Plugin instances are scriptable, which means that they can access JavaScript objects in the browser, and the browser can access JavaScript objects created by the plugin instance. Using the youtube Flash video example again, the youtube instance can create a JavaScript object that represents the video player, and the browser can access that video player object and ask it to "Pause," "Play," etc. There can be any number of script objects per plugin instance.
Protocols and actors
Protocols define how two actors communicate. We'll introduce protocols and actors using the plugin modules described above. Recall that in this example, we have two processes: the browser process and the process in which the plugin module's code executes. There are two actors: the thread context in which the browser's plugin management code executes (in the browser process), and the thread on which the plugin's code executes (in the plugin process).
We have chosen to codify the concept of parent and child actors in IPDL; we use "parent actor" to refer to the "more trusted" actor, and "child actor" to refer to the "less trusted" actor. In the case of plugins, the browser actor is the parent, and the plugin actor is the child.
The parent and child actors communicate by sending messages to each other. The messages that can be exchanged are explicitly declared in IPDL. The following IPDL code defines a very basic interaction of browser and plugin actors
protocol Plugin { child: Init(); Deinit(); };
This code defines a Plugin
protocol. On the next three lines, the code declares two messages, Init()
and Deinit()
. We will describe the messages in more detail in the next section. To finish the introduction of protocols and actors, note the child
keyword used on the 2nd line. This keyword says that child "accepts", or "implements", the messages declared under that "child" label. That is, the parent actor can send those messages to the child, but the child cannot send those messages to the parent.
Basic messages
It is very important to understand message semantics. It's tempting to think of protocol messages as C++ function calls, but that's not very useful. We'll delve into gory details of the above example to illustrate these semantics. To keep the example as concrete as possible, we first need to take a detour into how the above example is translated into something that C++ code can utilize.
The above specification will generate three headers: PluginProtocolParent.h, PluginProtocolChild.h, and PluginProtocol.h (we'll ignore the third completely; it's full of uninteresting implementation details). As you might guess, PluginProtocolParent.h defines a C++ class (PluginProtocolParent) that code on the parent side utilizes, the browser in this example. And similarly, code running in the plugin process will use the PluginProtocolChild class.
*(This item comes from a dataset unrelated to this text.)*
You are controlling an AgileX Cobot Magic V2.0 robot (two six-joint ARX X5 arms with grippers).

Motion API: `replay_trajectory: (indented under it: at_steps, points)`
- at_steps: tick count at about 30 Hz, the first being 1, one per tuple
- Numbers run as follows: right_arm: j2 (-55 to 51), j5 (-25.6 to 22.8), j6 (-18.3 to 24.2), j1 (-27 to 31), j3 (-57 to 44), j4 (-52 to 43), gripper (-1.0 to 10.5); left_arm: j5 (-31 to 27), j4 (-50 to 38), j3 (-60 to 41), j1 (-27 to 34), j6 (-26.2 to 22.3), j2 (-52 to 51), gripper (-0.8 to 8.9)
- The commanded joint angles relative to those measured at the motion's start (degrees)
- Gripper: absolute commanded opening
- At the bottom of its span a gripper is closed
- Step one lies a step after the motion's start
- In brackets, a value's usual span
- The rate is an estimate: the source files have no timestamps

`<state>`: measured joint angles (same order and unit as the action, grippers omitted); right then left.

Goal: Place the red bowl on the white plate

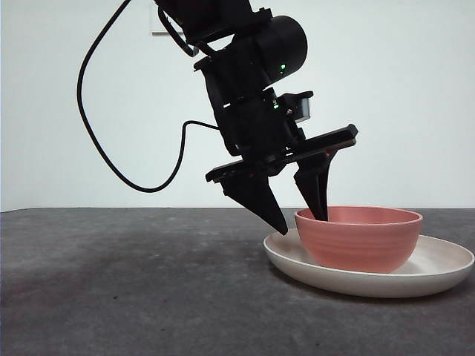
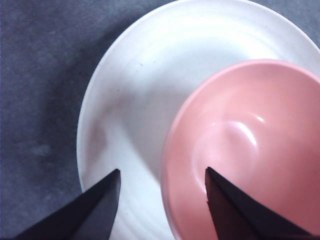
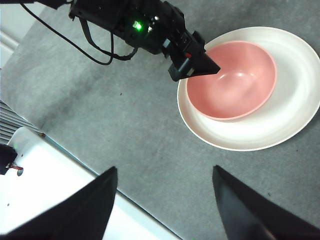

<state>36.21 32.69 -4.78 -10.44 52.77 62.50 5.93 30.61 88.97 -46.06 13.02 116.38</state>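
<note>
Red bowl first: your salmon-pink, faintly ridged round bowl (image 1: 359, 239) already sits inside the wide, shallow cream-white plate (image 1: 445, 271), off-centre, toward the rim nearest your left hand (image 1: 300, 219). That hand's jaws stand apart, straddling the bowl's near wall, one tip inside the bowl and the other outside over the plate, so it looks released rather than gripped. The placing seems done; what is left is lifting the left hand clear. Your right hand (image 3: 165, 200) waits well away above the dark grey bench (image 1: 126, 289), jaws apart, holding nothing. No brand, label or writing is readable anywhere.
</note>
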Motion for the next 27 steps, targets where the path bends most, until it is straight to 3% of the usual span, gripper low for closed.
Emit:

These Parent and Child classes are abstract. They will contain a "Send" function implementation for each message type in the protocol (which inheriting classes can call to initiate communication), and a pure virtual "Recv" function for the message receiver (which needs to be implemented by the inheriting class). For example, the PluginProtocolParent class will look something like the following in C++
class PluginProtocolParent { public: void SendInit() { // boilerplate generated code ... } void SendDeinit() { // boilerplate generated code ... } };
and the PluginProtocolChild will be something like:
class PluginProtocolChild { protected: virtual void RecvInit() = 0; virtual void RecvDeinit() = 0; };
These Parent and Child abstract classes take care of all the "protocol layer" concerns; sending messages, checking protocol safety (we'll discuss that later), and so forth. However, these abstract classes can do nothing but send and receive messages; they don't actually do anything, like draw to the screen or write to files. It's up to implementing C++ code to actually do interesting things with the messages.
So these abstract Parent and Child classes are meant to be subclassed by C++ implementors. Below is a dirt simple example of how a browser implementor might utilize the PluginProtocolParent
class PluginParent : public PluginProtocolParent { public: PluginParent(String pluginDsoFile) { // launch child plugin process } };
This is a boring class. It simply launches the plugin child process. Note that since PluginParent inherits from PluginProtocolParent, the browser code can invoke the SendInit()
and SendDeinit()
methods on PluginParent objects. We'll show an example of this below.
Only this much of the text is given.